In the case of Bishop Padovese, one close observer makes explicit the connection between pervasive media vilification and violence against Catholic clergy. Fr. Bernardo Cervellera, whose Asia News broke the story of the true facts surrounding the bishop’s murder, maintains that “there’s a campaign against Christian priests in Turkey. The government says it’s not true, the Turks say they don’t believe it, but it’s quite enough to watch television or read the newspapers to realize that indeed it is true.”

These facts — and their necessary implications — are a long way from the Islam-is-a-religion-of-peace happy talk peddled by both the Bush and Obama administrations. Little wonder that there’s practically no understanding in the U.S. that Turkey’s beleaguered religious minorities — and their co-religionists elsewhere in the region — serve as canaries in the coal mine, bellwethers for major policy shifts that our foreign-policy establishment is slow to grasp. Or indeed that the plight of these minorities mirrors, at least roughly, the state of U.S. interests and ideals in the region.
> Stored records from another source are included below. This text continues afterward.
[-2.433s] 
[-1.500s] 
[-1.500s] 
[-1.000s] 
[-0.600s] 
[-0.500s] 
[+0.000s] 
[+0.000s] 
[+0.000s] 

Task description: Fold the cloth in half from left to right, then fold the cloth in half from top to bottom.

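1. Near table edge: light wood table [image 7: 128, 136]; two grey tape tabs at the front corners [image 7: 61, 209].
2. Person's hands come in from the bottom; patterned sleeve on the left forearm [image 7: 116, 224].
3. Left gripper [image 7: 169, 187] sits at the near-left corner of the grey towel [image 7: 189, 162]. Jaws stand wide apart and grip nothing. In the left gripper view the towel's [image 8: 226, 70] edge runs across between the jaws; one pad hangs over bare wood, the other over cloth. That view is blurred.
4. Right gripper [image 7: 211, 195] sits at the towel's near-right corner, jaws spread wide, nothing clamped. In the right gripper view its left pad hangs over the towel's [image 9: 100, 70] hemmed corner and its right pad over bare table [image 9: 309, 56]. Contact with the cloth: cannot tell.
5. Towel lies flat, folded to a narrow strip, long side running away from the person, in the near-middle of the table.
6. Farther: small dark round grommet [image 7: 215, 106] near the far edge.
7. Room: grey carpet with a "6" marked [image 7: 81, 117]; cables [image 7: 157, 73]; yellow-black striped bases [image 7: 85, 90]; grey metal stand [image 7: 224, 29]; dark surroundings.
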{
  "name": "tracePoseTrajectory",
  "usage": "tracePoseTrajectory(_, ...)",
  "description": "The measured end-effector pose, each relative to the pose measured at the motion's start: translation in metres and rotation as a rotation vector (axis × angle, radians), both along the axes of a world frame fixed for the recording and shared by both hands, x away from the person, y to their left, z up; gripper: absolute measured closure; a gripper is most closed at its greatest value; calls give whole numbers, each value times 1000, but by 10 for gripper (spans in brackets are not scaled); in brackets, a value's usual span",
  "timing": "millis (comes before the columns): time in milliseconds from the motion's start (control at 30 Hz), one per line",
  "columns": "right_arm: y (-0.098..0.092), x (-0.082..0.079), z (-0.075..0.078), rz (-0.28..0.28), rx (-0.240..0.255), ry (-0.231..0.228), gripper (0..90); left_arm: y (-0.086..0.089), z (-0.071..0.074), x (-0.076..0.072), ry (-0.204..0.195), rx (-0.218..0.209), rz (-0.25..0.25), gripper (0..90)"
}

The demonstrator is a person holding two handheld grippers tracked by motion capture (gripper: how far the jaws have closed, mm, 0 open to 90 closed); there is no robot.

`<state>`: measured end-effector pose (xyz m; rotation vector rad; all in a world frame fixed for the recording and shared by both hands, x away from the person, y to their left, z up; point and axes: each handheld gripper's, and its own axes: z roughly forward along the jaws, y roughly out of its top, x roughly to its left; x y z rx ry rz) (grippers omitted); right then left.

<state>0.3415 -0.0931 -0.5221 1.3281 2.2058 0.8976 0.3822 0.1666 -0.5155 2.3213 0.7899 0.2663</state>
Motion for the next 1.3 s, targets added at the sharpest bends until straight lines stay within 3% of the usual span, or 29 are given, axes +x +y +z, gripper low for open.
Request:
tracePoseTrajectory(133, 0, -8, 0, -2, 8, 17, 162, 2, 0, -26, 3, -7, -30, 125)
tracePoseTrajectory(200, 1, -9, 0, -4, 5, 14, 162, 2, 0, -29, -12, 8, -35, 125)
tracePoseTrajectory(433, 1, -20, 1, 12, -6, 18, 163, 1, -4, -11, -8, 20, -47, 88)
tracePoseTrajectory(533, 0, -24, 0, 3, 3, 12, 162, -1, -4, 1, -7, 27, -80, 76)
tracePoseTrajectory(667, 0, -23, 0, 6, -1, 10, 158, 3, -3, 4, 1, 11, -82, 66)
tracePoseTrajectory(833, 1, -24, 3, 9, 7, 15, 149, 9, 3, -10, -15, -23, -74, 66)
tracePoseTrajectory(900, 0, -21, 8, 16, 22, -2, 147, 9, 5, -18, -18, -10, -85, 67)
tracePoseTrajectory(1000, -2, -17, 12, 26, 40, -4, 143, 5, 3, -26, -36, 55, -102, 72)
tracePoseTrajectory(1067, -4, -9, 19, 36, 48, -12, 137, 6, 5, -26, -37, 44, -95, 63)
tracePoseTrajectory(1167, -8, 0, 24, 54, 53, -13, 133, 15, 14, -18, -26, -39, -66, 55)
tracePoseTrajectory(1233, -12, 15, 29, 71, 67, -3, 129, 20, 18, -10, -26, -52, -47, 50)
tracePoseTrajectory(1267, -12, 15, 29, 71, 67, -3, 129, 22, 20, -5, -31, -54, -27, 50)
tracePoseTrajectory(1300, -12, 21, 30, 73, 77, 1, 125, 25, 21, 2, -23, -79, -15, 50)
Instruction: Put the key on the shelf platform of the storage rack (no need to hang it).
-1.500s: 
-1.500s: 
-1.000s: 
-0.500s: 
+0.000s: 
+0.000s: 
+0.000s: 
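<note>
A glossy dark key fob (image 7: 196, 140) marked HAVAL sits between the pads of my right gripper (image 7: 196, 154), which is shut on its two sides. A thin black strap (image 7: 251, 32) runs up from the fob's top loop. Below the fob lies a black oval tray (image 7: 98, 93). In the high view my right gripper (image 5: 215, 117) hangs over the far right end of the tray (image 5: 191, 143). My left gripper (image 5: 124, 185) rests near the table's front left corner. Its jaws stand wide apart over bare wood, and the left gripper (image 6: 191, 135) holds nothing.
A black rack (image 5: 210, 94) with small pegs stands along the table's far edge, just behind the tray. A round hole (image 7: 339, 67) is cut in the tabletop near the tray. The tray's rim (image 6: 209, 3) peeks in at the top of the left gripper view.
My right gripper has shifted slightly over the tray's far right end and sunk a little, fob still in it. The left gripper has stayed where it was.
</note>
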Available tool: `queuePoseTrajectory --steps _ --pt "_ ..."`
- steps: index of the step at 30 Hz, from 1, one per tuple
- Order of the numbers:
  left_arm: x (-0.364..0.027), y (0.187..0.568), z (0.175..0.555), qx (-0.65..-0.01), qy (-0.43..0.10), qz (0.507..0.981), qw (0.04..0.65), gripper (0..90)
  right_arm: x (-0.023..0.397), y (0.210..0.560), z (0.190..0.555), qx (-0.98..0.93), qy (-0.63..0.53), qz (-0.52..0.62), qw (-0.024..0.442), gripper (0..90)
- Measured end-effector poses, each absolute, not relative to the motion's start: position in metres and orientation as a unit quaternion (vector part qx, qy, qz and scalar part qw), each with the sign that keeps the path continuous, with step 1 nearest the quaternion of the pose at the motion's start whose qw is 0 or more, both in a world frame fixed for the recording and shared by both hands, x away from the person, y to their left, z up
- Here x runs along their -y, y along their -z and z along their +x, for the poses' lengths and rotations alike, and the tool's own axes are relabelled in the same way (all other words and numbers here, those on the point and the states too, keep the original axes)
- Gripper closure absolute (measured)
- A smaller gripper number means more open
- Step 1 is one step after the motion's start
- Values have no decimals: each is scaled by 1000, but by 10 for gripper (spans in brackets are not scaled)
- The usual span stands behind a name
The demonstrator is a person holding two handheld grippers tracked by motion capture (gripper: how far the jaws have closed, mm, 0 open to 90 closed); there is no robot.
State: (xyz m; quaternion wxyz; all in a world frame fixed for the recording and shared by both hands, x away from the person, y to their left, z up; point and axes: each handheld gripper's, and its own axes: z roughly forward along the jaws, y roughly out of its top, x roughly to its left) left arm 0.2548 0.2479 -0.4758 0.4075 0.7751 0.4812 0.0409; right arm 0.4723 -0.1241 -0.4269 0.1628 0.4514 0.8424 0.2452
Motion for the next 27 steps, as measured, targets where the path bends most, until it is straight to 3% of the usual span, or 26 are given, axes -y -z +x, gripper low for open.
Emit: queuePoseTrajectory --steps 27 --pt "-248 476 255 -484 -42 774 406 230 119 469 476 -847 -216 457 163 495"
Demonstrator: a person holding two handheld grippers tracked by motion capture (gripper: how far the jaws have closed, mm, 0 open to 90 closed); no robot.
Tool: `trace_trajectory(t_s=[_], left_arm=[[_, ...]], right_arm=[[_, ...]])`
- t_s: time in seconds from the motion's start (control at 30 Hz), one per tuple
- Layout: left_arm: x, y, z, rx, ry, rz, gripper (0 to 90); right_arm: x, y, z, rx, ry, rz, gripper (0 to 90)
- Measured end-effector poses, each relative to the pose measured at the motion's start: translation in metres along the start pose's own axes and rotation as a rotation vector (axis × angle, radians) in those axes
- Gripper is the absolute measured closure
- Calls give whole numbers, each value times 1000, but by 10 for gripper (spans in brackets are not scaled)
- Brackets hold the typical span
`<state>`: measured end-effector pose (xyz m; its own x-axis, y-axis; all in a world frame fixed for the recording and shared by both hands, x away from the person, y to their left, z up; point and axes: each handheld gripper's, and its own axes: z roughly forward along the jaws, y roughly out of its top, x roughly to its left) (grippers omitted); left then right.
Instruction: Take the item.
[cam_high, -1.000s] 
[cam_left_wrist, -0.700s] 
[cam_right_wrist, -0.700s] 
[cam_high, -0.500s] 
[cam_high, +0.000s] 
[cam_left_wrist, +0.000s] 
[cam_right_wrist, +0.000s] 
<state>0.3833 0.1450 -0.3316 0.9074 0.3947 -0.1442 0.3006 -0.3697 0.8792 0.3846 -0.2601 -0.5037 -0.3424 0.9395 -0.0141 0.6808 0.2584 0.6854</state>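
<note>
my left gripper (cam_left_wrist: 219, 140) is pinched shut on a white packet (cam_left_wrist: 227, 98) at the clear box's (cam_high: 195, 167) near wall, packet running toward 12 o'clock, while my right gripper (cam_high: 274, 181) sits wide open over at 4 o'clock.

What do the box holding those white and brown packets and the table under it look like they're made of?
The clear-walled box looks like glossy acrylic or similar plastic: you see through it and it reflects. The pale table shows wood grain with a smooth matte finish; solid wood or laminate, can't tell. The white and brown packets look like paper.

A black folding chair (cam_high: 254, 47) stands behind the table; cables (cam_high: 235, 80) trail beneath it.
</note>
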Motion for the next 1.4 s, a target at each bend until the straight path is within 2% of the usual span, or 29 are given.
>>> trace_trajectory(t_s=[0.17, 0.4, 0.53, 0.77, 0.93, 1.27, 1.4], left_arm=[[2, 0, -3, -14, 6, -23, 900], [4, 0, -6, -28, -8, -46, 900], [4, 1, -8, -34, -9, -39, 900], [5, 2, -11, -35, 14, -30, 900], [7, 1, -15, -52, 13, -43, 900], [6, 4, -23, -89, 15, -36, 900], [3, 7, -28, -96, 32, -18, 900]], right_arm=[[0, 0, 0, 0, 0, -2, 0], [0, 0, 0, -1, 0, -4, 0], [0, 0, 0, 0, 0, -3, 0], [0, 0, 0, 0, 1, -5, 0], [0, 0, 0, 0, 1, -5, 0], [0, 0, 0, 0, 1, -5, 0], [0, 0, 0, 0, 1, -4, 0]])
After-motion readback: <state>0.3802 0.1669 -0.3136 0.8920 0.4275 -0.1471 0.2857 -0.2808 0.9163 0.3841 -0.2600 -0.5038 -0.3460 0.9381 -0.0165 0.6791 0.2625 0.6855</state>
It wasn’t always the case that Americans paid no attention to the plight of Middle Eastern Christians. In the wake of World War I, the New York Times could safely assume a lively interest (and some Biblical literacy) among readers when editorializing in 1922 about the mass expulsion of ethnic Greek Christians from the new Turkish state: “Is this to be the end of the Christian minorities in Asia Minor — that land where, 13 centuries and more before the Turk came to rule, Paul had journeyed as a missionary through its length and breadth, and where the first ‘seven churches that are in Asia’ stood, to which the messages written in the Book of Revelation were sent?”

But that was then; and this is now.

—John F. Cullinan, a regular NRO contributor, writes frequently on international religious freedom and Middle Eastern Christianity.